| What to work on |
Reproduce word for word, from the entries below, the line with "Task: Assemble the", the line with "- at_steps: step", and every line between them, and nothing more.

▶

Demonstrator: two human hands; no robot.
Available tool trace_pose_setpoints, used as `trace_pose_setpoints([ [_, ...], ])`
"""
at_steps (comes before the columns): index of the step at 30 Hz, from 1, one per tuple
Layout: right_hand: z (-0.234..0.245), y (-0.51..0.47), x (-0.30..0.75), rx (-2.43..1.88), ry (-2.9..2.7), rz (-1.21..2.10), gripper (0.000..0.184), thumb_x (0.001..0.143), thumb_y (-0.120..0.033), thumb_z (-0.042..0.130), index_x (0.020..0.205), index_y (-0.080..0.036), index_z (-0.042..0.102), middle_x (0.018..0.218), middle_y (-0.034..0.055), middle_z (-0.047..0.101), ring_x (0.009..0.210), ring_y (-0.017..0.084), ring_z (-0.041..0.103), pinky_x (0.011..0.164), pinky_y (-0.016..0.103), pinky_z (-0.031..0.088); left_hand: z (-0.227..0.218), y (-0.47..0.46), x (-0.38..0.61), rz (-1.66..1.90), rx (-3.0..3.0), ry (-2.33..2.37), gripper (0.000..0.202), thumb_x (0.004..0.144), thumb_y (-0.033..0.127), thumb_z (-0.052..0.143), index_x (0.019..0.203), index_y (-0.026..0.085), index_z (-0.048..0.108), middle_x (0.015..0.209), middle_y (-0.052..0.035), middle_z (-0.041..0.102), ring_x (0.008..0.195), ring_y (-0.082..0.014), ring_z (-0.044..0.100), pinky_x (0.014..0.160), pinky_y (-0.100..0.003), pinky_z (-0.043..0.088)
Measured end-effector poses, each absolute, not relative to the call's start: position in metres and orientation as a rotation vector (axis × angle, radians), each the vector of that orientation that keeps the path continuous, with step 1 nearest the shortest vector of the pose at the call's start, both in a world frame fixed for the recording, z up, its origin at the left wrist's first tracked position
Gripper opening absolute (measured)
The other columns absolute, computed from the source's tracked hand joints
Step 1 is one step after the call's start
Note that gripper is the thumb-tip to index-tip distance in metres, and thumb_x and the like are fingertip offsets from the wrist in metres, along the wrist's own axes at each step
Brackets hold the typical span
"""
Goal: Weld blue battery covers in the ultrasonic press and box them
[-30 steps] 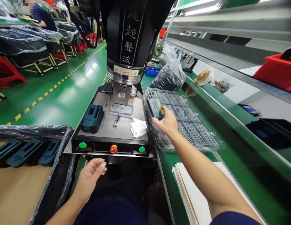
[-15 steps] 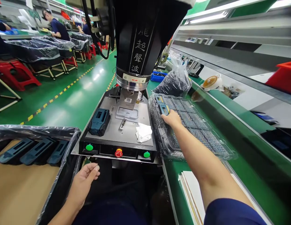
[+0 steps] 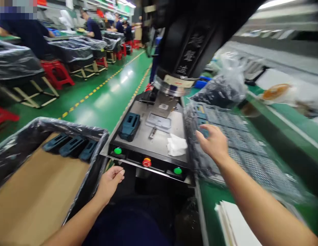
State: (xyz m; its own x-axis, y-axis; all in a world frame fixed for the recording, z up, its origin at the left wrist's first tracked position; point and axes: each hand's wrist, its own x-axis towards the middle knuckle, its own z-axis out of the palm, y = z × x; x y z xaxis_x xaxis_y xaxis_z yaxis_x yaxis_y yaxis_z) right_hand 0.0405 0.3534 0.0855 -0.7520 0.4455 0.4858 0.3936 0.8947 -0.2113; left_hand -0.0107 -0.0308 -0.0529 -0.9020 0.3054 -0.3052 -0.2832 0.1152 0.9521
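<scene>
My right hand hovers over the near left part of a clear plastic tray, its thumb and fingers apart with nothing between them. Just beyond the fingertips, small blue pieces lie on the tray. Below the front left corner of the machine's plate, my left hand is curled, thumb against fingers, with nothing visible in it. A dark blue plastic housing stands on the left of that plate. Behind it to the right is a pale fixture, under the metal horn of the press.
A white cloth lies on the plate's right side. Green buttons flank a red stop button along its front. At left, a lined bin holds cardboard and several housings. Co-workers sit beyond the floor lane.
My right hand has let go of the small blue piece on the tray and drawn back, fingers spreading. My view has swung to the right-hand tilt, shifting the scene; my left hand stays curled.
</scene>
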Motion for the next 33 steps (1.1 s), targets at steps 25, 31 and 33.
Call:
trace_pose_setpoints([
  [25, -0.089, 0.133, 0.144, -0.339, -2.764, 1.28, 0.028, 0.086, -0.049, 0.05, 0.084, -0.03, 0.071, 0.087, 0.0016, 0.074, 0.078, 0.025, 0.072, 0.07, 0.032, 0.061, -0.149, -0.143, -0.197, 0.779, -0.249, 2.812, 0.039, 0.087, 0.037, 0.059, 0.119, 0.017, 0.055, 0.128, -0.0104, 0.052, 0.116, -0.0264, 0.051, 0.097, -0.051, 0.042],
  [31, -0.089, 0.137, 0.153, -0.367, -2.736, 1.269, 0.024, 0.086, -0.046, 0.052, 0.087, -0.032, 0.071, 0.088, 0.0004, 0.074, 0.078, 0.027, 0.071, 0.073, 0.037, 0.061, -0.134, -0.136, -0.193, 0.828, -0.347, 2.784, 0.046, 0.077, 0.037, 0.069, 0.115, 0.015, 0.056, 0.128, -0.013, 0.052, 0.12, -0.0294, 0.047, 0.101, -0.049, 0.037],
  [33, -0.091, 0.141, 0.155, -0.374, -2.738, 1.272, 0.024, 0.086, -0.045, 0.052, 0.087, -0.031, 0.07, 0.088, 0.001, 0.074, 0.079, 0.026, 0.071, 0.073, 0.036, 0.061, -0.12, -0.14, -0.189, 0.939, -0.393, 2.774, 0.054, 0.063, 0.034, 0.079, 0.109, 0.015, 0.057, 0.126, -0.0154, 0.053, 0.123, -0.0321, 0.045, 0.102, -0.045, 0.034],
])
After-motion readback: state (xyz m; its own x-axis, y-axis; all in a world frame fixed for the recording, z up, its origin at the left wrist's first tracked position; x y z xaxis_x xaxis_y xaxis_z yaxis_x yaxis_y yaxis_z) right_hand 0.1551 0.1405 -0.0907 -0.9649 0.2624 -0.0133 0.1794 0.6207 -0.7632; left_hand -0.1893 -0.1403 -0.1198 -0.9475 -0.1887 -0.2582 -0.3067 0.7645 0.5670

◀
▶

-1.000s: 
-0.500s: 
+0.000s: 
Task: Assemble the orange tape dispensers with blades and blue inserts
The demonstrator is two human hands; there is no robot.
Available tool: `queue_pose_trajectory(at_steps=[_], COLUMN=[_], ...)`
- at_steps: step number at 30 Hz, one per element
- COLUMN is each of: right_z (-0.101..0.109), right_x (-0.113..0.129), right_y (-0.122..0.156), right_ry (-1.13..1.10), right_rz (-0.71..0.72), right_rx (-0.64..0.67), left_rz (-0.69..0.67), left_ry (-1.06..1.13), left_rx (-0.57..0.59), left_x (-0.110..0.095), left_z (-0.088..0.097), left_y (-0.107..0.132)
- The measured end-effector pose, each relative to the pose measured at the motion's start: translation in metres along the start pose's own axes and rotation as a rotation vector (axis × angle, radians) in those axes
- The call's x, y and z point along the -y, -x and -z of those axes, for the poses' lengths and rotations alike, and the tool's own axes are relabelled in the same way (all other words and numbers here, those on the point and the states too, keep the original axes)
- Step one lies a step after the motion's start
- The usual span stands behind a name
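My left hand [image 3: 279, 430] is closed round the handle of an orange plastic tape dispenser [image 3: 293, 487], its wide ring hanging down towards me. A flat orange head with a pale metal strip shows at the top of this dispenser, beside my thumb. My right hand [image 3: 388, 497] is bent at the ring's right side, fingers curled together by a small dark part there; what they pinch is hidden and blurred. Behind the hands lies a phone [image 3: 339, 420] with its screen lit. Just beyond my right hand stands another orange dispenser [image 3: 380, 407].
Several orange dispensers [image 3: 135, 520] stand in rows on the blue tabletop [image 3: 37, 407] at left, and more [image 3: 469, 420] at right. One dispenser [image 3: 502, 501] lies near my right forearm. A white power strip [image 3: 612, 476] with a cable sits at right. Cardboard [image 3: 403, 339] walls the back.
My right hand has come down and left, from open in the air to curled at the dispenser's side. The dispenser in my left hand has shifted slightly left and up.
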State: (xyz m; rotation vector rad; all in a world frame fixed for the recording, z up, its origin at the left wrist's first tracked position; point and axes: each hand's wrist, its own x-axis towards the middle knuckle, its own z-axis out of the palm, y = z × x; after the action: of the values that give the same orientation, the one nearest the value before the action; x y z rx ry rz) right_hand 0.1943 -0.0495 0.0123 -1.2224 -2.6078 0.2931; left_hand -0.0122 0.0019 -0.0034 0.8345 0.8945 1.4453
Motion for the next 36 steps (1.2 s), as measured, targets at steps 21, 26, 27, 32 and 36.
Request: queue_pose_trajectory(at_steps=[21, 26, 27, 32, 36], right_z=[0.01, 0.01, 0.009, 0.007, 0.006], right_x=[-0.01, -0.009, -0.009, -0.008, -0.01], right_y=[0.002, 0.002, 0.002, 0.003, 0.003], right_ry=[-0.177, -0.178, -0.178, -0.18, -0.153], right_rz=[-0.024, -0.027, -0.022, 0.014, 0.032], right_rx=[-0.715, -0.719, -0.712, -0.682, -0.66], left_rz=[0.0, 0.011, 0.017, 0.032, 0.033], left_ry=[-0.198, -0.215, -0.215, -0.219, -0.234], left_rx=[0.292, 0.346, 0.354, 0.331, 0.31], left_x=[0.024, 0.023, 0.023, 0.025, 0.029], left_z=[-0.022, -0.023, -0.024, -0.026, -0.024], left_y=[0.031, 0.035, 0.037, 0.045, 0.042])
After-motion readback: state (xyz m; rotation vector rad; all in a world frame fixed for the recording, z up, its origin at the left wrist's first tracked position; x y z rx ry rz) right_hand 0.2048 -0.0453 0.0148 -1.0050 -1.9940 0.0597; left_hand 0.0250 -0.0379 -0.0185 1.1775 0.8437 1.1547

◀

| The completed task |
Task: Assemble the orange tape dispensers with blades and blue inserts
The demonstrator is two human hands; there is no robot.
Available tool: `queue_pose_trajectory(at_steps=[_], COLUMN=[_], ...)`
- at_steps: step number at 30 Hz, one per element

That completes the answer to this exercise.